Beginning at the line containing "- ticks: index" in the material below and ending at the line containing "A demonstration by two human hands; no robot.", return each line exactly and add nothing.
BEGIN
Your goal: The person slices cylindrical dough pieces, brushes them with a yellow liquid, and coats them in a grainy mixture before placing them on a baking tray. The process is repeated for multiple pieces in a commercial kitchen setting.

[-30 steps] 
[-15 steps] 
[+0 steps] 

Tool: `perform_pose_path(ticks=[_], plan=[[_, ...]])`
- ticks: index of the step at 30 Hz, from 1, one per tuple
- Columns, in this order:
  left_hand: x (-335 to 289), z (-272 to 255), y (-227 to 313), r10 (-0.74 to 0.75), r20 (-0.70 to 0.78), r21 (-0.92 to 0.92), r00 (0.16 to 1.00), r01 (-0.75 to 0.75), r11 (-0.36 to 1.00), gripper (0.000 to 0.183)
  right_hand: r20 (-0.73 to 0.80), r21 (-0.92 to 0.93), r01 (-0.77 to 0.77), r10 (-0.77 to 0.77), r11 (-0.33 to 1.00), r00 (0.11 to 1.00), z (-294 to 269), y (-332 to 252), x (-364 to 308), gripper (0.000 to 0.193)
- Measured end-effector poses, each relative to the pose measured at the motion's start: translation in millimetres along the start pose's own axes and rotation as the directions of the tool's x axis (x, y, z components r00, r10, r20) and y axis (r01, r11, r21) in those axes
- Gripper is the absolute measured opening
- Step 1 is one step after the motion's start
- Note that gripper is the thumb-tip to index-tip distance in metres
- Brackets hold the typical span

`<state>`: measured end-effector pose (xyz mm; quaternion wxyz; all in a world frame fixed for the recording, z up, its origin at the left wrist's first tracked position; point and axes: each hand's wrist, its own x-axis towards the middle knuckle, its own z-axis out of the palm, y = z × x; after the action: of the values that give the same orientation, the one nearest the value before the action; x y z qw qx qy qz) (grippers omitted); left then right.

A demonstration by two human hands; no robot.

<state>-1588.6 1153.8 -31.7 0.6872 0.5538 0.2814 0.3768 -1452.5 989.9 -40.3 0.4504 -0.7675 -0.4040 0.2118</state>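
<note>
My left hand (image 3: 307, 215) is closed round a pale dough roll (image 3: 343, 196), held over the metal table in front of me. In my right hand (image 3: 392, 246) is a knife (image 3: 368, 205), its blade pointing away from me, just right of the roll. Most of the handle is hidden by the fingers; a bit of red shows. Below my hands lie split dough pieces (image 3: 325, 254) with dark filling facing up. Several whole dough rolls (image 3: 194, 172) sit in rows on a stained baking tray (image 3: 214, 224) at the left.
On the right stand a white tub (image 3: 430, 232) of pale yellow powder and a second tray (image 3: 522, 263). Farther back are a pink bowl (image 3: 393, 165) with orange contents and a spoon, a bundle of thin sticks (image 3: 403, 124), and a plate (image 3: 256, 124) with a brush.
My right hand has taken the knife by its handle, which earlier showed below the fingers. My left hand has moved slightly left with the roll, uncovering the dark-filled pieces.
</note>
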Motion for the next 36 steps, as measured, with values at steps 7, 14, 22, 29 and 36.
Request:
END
Response for this exercise
- ticks: index of the step at 30 Hz, from 1, one per tuple
- Columns, in this order:
  left_hand: x (-335 to 289), z (-272 to 255), y (-227 to 313), r10 (-0.74 to 0.75), r20 (-0.70 to 0.78), r21 (-0.92 to 0.92), r00 (0.16 to 1.00), r01 (-0.75 to 0.75), r11 (-0.36 to 1.00), gripper (0.000 to 0.183)
  right_hand: r20 (-0.73 to 0.80), r21 (-0.92 to 0.93), r01 (-0.77 to 0.77), r10 (-0.77 to 0.77), r11 (-0.33 to 1.00), r00 (0.11 to 1.00), z (-294 to 269), y (-332 to 252), x (-364 to 308), gripper (0.000 to 0.193)
- Measured end-effector poses, each relative to the pose measured at the motion's start: translation in millimetres along the start pose's own axes and rotation as the directions of the tool's x axis (x, y, z components r00, r10, r20) and y axis (r01, r11, r21) in those axes
- Gripper is the absolute measured opening
- Step 1 is one step after the motion's start
- Note that gripper is the thumb-tip to index-tip distance in metres
- Brackets hold the typical span

`<state>`: measured end-effector pose (xyz mm; quaternion wxyz; all in a world frame fixed for the recording, z up, its origin at the left wrist's first tracked position; point and axes: each hand's wrist, its own x-axis towards the middle knuckle, its own z-axis out of the palm, y = z × x; after the action: of the values that give the same orientation, the one nearest the value before the action; x y z qw qx qy qz) (grippers omitted); left then right.

A demonstration by two human hands; no robot.

This completes the answer to the exercise.